What you are asked to do. Each line holding the string "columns" is to be copied from the data.

Source material.
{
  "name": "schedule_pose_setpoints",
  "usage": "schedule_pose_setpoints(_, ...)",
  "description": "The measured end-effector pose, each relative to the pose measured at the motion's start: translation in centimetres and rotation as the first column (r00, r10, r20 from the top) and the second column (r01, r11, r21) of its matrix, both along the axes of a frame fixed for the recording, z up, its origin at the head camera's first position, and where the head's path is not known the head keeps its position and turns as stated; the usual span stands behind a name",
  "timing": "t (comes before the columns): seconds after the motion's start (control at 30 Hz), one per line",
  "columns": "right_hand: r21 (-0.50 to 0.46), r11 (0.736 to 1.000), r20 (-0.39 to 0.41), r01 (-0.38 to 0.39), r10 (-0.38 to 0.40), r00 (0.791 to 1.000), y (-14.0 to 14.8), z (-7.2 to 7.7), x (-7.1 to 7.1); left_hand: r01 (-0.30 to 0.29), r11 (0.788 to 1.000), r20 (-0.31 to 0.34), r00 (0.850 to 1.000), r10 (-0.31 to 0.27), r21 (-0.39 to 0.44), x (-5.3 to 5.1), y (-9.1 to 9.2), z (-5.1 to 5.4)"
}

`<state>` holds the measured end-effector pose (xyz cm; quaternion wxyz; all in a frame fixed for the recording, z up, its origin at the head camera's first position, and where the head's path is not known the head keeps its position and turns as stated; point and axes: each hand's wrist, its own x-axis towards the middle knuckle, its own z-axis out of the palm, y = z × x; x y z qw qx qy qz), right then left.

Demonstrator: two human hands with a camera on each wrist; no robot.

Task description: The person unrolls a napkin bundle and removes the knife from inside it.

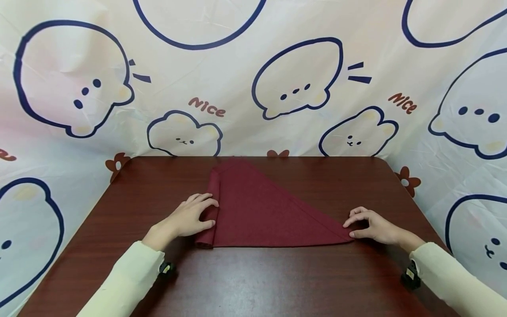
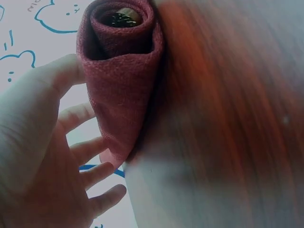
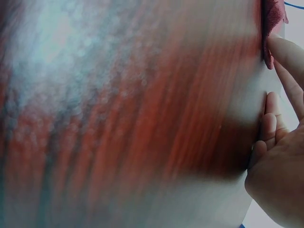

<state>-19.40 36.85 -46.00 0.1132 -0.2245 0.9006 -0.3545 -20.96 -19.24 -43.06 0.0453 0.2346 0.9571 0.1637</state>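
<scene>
A dark red cloth (image 1: 253, 211) lies on the table, its left edge wound into a roll (image 1: 207, 235) and its right side tapering to a corner. My left hand (image 1: 192, 215) rests against the outer side of the roll, thumb near the front end and fingers spread along it. In the left wrist view the roll's open end (image 2: 121, 57) shows layered cloth, with something beige and dark-speckled (image 2: 124, 18) inside; its kind is unclear. My right hand (image 1: 372, 226) pinches the cloth's right corner (image 3: 270, 57) between thumb and forefinger, the other fingers loosely bent.
The brown wooden table (image 1: 261, 281) reflects light near its front. A pale curtain (image 1: 237, 79) with cartoon bears surrounds its back and sides. Each wrist carries a small dark device, the left one (image 1: 166, 267) and the right one (image 1: 411, 275).
</scene>
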Motion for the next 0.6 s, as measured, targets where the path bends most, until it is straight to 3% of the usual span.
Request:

Response to this exercise.
  "timing": "t (comes before the columns): seconds after the motion's start (control at 30 Hz), one per line",
  "columns": "right_hand: r21 (-0.50 to 0.46), r11 (0.736 to 1.000), r20 (-0.39 to 0.41), r01 (-0.38 to 0.39), r10 (-0.38 to 0.40), r00 (0.791 to 1.000), y (-14.0 to 14.8), z (-7.2 to 7.7), x (-7.1 to 7.1); left_hand: r01 (-0.30 to 0.29), r11 (0.788 to 1.000), r20 (-0.31 to 0.34), r00 (0.850 to 1.000), r10 (-0.31 to 0.27), r21 (-0.39 to 0.44), x (-5.3 to 5.1), y (-9.1 to 9.2), z (-5.1 to 5.4)"

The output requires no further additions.